H&R Blocksaid on Wednesday its Block Financial unit tapped working capital credit lines twice as a skittish market cuts off its access to short-term debt financing.
Block said it drew down $200 million from working capital credit lines on Aug. 16, which was then repaid with a second draw of $850 million on Monday. H&R Block has $2 billion available in committed, revolving working capital lines that mature in 2010.
Shares of H&R Block fell more than 2 percent on the New York Stock Exchange.
"The credit markets have become increasingly constrained and unstable," Block Chief Financial Officer William Trubeck said in a statement. "We have decided to substitute this more stable source of funds to support our short-term needs."

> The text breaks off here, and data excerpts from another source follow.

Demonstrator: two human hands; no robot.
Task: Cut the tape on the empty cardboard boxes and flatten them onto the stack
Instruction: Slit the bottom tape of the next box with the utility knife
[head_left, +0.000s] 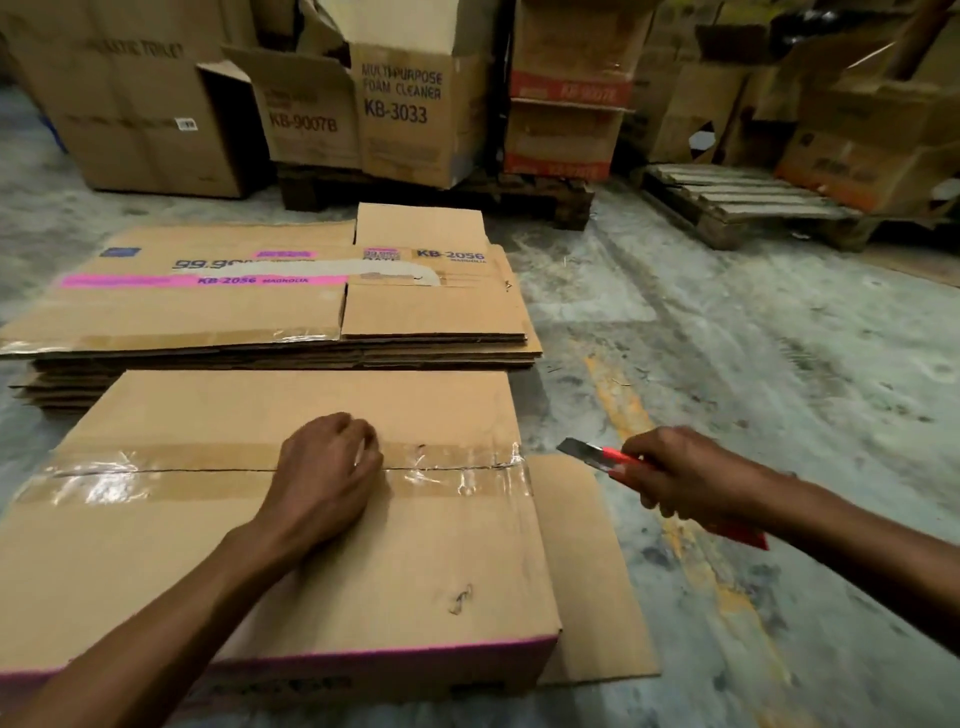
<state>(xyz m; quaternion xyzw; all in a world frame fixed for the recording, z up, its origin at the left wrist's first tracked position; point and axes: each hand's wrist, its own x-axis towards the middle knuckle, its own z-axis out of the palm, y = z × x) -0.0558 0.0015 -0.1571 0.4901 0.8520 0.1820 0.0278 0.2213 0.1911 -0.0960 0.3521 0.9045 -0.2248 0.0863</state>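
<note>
A brown cardboard box (218, 561) stands on the floor in front of me, its top seam closed by a strip of clear tape (452, 467) that looks slit along the middle. My left hand (324, 480) rests on the box top over the seam, fingers curled. My right hand (680, 475) holds a red utility knife (597, 456) just past the box's right edge, blade out and pointing at the tape's end. A loose flap (587, 566) sticks out at the right side. Behind the box lies a stack of flattened boxes (270, 312) with pink labels.
Open cardboard boxes (410, 114) stand on a dark pallet at the back. A bare wooden pallet (737, 202) lies at the back right, with more boxes behind it. Bare concrete floor with a faded yellow line (654, 467) runs along the right.
</note>
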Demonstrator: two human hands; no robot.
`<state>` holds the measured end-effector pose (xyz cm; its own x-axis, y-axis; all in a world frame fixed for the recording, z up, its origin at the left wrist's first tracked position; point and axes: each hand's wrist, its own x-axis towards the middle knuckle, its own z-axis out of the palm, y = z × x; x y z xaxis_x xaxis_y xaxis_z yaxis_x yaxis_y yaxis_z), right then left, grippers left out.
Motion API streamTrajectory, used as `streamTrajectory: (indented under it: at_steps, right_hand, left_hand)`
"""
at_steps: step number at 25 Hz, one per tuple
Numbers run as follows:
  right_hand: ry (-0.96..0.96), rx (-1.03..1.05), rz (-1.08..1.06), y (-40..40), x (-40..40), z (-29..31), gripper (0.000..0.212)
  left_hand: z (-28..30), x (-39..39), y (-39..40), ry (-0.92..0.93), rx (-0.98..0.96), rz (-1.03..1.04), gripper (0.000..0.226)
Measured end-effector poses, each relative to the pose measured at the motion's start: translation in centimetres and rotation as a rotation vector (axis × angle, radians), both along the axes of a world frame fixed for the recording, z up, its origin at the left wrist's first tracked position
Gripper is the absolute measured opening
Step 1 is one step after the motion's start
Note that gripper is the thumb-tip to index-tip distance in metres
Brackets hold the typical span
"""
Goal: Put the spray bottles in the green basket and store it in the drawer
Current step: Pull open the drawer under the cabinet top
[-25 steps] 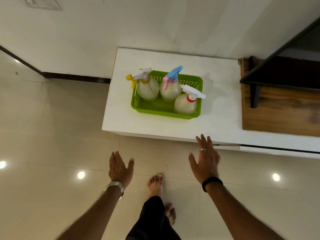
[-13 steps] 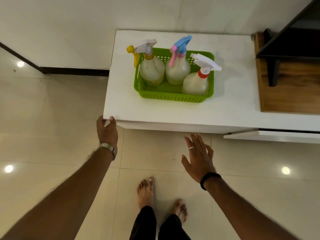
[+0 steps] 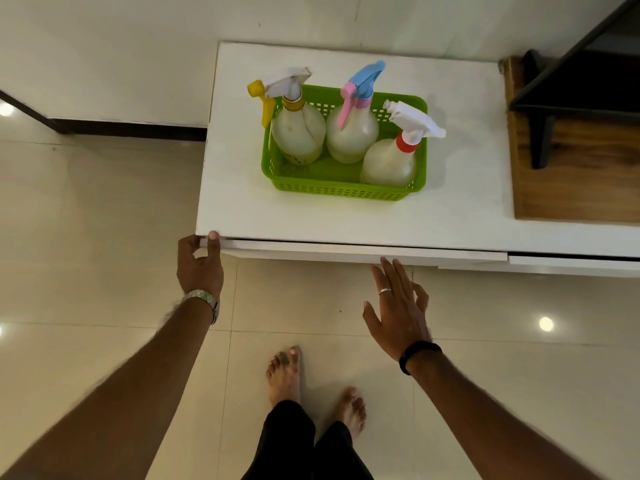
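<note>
A green basket (image 3: 341, 192) stands on the white cabinet top (image 3: 457, 209). Three cloudy spray bottles stand upright in it: one with a yellow and white trigger (image 3: 298, 133), one with a blue and pink trigger (image 3: 351, 136), one with a white trigger and red collar (image 3: 389, 161). My left hand (image 3: 200, 265) grips the left end of the drawer front (image 3: 363, 252), which stands slightly out from under the top. My right hand (image 3: 398, 306) hovers open just below the drawer front, fingers spread, holding nothing.
A wooden board (image 3: 568, 174) with a black metal frame (image 3: 561, 98) lies on the cabinet at the right. A second drawer front (image 3: 571, 263) sits to the right. My bare feet (image 3: 287, 372) stand on the glossy tiled floor. A white wall runs behind.
My left hand has closed on the drawer's left end and the drawer front has come out a little. My right hand has risen closer to the drawer front.
</note>
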<state>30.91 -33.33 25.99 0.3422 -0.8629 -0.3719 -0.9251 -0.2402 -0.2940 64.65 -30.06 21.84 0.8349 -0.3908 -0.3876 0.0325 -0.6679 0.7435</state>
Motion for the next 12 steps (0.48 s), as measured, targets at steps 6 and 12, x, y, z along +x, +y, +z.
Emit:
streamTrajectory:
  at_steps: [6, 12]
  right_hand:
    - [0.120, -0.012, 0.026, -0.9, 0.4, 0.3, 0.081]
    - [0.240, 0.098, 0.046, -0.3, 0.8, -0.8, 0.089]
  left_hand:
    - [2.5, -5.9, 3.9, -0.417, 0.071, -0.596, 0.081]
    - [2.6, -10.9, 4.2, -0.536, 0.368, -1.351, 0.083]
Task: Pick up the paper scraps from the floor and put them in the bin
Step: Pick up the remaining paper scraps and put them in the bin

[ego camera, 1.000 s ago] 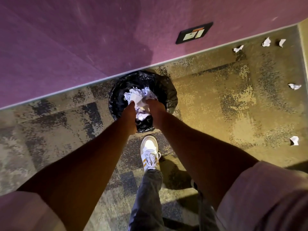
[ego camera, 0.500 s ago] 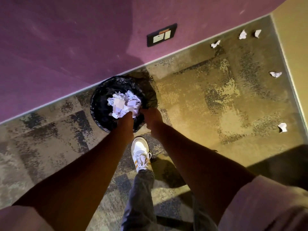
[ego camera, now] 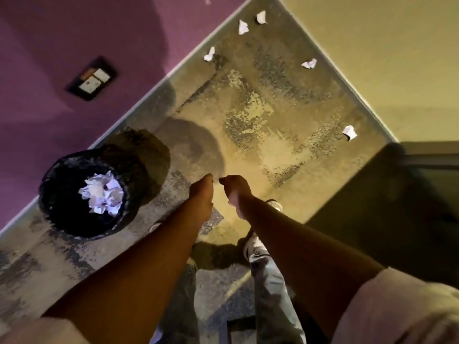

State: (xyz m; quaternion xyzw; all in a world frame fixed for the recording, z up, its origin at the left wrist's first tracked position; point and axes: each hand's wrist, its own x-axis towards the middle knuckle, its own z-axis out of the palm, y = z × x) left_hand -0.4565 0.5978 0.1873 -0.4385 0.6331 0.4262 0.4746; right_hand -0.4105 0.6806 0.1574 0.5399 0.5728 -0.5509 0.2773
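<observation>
The round bin (ego camera: 53,194) with a black liner stands on the carpet at the left, by the purple wall. A heap of crumpled white paper (ego camera: 102,193) lies inside it. Several white paper scraps lie on the floor farther off: one by the purple wall (ego camera: 209,55), two near the corner (ego camera: 243,27) (ego camera: 261,17), one by the yellow wall (ego camera: 309,63) and one at the right (ego camera: 349,132). My left hand (ego camera: 202,194) is right of the bin, fingers straight, holding nothing. My right hand (ego camera: 234,189) is beside it, loosely curled and empty.
A dark wall socket plate (ego camera: 92,78) sits on the purple wall (ego camera: 49,58). A yellow wall (ego camera: 385,58) closes the corner at the right. A dark shadowed block (ego camera: 397,207) fills the right side. My white shoe (ego camera: 253,244) and grey trouser legs are below my hands.
Both hands have come out of the bin and moved right, away from it. The paper they pressed stays in the bin. My view has swung right toward the scraps in the corner.
</observation>
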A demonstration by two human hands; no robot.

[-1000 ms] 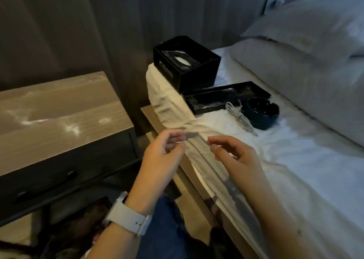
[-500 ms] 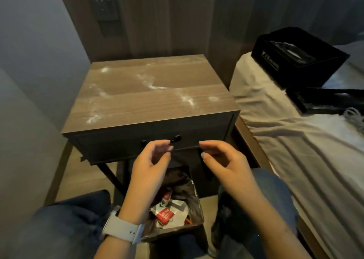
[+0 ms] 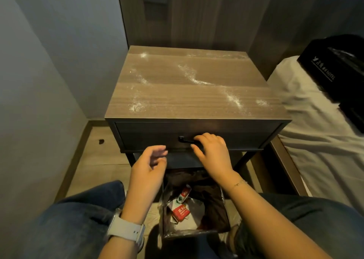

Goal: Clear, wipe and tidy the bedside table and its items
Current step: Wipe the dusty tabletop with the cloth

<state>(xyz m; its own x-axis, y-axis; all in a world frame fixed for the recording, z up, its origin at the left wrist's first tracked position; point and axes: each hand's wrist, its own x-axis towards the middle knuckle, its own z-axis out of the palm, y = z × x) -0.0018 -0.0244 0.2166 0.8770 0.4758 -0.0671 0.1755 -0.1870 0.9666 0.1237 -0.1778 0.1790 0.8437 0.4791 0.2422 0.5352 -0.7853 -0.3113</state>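
Bedside table (image 3: 189, 93) against the wall, bed (image 3: 315, 140) just right of it, bin (image 3: 195, 211) on the floor in front, below the drawer (image 3: 157, 134)

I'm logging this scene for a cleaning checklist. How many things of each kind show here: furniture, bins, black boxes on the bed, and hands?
Bedside table: 1
Bed: 1
Waste bin: 1
Black box on the bed: 1
Hands: 2, the left hand and the right hand
Total: 6

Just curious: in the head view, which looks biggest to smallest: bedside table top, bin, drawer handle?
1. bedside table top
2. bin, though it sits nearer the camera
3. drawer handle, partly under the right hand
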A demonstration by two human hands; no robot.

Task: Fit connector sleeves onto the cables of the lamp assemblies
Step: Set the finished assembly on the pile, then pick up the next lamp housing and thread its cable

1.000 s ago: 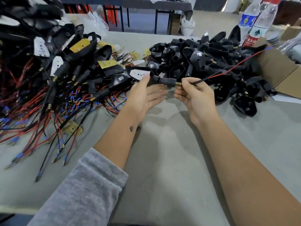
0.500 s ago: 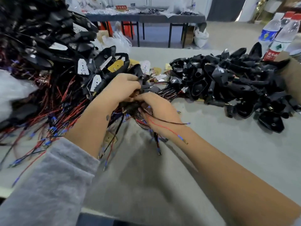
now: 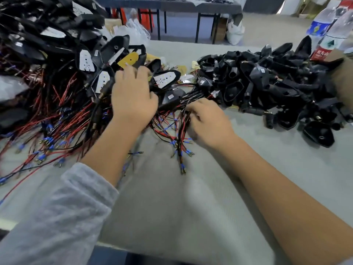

The largest U.S. income tax preparation company said Block Financial, which provides funding for H&R Block's various businesses, will continue tapping working capital lines until commercial paper markets stabilize and debt-pricing returns to normal.
Moody's on Tuesday downgraded Block Financial debt to Baa1, from A3, citing its concern that continued turmoil in the U.S. mortgage markets might jeopardize H&R Block's pending sale of its Option One Mortgage subprime unit to Cerberus Capital Management.
A buyer's strike crippled most of the market for U.S. asset-backed commercial paper, or ABCP, Tuesday. Most companies are still finding short-term cash by issuing traditional commercial paper -- debt that on average matures in 30 days but can extend for as long as 270 days.
The rates that investors are demanding for ABCP jumped on Tuesday to 6.05 percent from 5.90 percent for paper maturing in one month. That rise occurred despite efforts by the U.S. Federal Reserve to ease global credit fears by cutting its discount rate, charged on direct Fed loans to banks.